= ASSIGNMENT =
Copy the records. Keep every line exactly as it is.
[[ PROVIDED INFORMATION, beginning ]]
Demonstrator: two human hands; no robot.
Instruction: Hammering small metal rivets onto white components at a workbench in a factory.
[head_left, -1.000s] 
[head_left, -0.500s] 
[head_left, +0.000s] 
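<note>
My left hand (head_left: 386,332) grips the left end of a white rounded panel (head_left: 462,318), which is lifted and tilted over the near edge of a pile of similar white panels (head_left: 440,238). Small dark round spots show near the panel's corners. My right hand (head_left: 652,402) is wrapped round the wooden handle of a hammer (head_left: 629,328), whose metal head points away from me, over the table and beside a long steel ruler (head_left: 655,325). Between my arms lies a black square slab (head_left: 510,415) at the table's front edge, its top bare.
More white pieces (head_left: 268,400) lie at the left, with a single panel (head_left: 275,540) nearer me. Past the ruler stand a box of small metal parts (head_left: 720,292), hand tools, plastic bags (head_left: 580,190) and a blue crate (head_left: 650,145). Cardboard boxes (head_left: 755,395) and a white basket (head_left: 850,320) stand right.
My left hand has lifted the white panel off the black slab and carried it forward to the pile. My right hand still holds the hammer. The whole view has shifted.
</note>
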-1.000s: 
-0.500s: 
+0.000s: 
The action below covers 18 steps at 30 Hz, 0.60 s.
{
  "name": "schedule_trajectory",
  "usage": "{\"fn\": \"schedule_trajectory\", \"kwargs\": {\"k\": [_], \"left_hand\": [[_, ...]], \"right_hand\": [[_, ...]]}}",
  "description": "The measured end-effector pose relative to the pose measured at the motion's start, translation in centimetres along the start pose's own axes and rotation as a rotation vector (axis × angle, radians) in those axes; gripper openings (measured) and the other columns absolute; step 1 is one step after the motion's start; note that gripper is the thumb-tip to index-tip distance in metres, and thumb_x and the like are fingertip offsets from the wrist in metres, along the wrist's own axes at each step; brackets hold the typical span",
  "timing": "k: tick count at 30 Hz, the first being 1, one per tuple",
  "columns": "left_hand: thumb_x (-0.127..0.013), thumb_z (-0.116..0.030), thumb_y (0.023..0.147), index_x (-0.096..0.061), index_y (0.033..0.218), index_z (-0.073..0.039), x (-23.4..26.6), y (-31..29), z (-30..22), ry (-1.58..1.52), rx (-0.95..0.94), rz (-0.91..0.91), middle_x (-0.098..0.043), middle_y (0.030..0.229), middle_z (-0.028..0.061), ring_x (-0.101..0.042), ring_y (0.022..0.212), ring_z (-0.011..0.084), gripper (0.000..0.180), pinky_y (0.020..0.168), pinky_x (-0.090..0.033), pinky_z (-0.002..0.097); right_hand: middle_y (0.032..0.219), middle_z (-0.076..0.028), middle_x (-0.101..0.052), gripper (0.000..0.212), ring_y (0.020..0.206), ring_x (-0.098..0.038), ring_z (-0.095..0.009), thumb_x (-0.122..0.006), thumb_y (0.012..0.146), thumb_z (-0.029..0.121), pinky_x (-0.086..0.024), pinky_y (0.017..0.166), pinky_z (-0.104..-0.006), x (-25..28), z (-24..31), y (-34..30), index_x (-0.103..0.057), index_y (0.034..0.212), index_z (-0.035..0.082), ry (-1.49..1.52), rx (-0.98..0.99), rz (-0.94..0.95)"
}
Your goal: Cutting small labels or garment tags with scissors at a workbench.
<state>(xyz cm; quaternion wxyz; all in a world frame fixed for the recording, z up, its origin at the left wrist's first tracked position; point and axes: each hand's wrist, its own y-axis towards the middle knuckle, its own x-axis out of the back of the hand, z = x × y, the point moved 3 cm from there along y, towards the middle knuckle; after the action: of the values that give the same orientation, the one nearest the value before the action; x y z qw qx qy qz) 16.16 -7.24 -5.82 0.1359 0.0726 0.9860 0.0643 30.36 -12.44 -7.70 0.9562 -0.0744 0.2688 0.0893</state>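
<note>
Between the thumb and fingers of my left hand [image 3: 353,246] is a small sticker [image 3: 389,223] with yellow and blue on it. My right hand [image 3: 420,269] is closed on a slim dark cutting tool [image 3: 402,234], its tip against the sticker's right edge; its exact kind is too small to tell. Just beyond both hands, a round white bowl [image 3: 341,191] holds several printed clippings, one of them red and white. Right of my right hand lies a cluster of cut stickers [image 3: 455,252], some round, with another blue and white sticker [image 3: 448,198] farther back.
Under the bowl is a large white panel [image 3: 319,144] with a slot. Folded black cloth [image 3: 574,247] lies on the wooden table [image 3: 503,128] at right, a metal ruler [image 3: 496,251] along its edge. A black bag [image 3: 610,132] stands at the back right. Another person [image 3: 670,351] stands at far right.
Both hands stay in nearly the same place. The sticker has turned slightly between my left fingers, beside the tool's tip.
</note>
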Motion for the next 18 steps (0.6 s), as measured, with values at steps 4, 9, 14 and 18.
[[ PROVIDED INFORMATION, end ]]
= SOLVED PROBLEM =
Demonstrator: two human hands; no robot.
Instruction: Hammering small metal rivets onto white components at a workbench in a factory.
[head_left, -1.000s] 
[head_left, -0.500s] 
[head_left, +0.000s] 
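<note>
My left hand (head_left: 386,332) grips the left end of a white rounded panel (head_left: 462,318), which is lifted and tilted over the near edge of a pile of similar white panels (head_left: 440,238). Small dark round spots show near the panel's corners. My right hand (head_left: 652,402) is wrapped round the wooden handle of a hammer (head_left: 629,328), whose metal head points away from me, over the table and beside a long steel ruler (head_left: 655,325). Between my arms lies a black square slab (head_left: 510,415) at the table's front edge, its top bare.
More white pieces (head_left: 268,400) lie at the left, with a single panel (head_left: 275,540) nearer me. Past the ruler stand a box of small metal parts (head_left: 720,292), hand tools, plastic bags (head_left: 580,190) and a blue crate (head_left: 650,145). Cardboard boxes (head_left: 755,395) and a white basket (head_left: 850,320) stand right.
My left hand has lifted the white panel off the black slab and carried it forward to the pile. My right hand still holds the hammer. The whole view has shifted.
</note>
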-1.000s: 
-0.500s: 
+0.000s: 
The action below covers 18 steps at 30 Hz, 0.60 s.
{
  "name": "schedule_trajectory",
  "usage": "{\"fn\": \"schedule_trajectory\", \"kwargs\": {\"k\": [_], \"left_hand\": [[_, ...]], \"right_hand\": [[_, ...]]}}",
  "description": "The measured end-effector pose relative to the pose measured at the motion's start, translation in centimetres along the start pose's own axes and rotation as a rotation vector (axis × angle, radians) in those axes; gripper openings (measured) and the other columns absolute; step 1 is one step after the motion's start; note that gripper is the thumb-tip to index-tip distance in metres, and thumb_x and the like are fingertip offsets from the wrist in metres, along the wrist's own axes at each step; brackets hold the typical span",
  "timing": "k: tick count at 30 Hz, the first being 1, one per tuple",
  "columns": "left_hand: thumb_x (-0.127..0.013), thumb_z (-0.116..0.030), thumb_y (0.023..0.147), index_x (-0.096..0.061), index_y (0.033..0.218), index_z (-0.073..0.039), x (-23.4..26.6), y (-31..29), z (-30..22), ry (-1.58..1.52), rx (-0.95..0.94), rz (-0.91..0.91), middle_x (-0.098..0.043), middle_y (0.030..0.229), middle_z (-0.028..0.061), ring_x (-0.101..0.042), ring_y (0.022..0.212), ring_z (-0.011..0.084), gripper (0.000..0.180), pinky_y (0.020..0.168), pinky_x (-0.090..0.033), pinky_z (-0.002..0.097); right_hand: middle_y (0.032..0.219), middle_z (-0.076..0.028), middle_x (-0.101..0.052), gripper (0.000..0.212), ring_y (0.020..0.206), ring_x (-0.098..0.038), ring_z (-0.095..0.009), thumb_x (-0.122..0.006), thumb_y (0.012..0.146), thumb_z (-0.029..0.121), pinky_x (-0.086..0.024), pinky_y (0.017..0.166), pinky_z (-0.104..-0.006), x (-25..28), z (-24..31), y (-34..30), index_x (-0.103..0.057), index_y (0.034..0.212), index_z (-0.035..0.082), ry (-1.49..1.52), rx (-0.98..0.99), rz (-0.94..0.95)"
}
Your goal: Cutting small labels or garment tags with scissors at a workbench.
<state>(xyz cm; quaternion wxyz; all in a world frame fixed for the recording, z up, its origin at the left wrist's first tracked position; point and axes: each hand's wrist, its own y-axis towards the middle knuckle, its own x-axis out of the back of the hand, z = x × y, the point moved 3 cm from there along y, towards the middle knuckle; after the action: of the values that give the same orientation, the one nearest the value before the action; x y z qw qx qy qz) 16.16 -7.24 -5.82 0.1359 0.0726 0.9860 0.0643 30.36 -12.44 -7.70 0.9562 -0.0744 0.2688 0.0893</state>
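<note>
Between the thumb and fingers of my left hand [image 3: 353,246] is a small sticker [image 3: 389,223] with yellow and blue on it. My right hand [image 3: 420,269] is closed on a slim dark cutting tool [image 3: 402,234], its tip against the sticker's right edge; its exact kind is too small to tell. Just beyond both hands, a round white bowl [image 3: 341,191] holds several printed clippings, one of them red and white. Right of my right hand lies a cluster of cut stickers [image 3: 455,252], some round, with another blue and white sticker [image 3: 448,198] farther back.
Under the bowl is a large white panel [image 3: 319,144] with a slot. Folded black cloth [image 3: 574,247] lies on the wooden table [image 3: 503,128] at right, a metal ruler [image 3: 496,251] along its edge. A black bag [image 3: 610,132] stands at the back right. Another person [image 3: 670,351] stands at far right.
Both hands stay in nearly the same place. The sticker has turned slightly between my left fingers, beside the tool's tip.
</note>
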Motion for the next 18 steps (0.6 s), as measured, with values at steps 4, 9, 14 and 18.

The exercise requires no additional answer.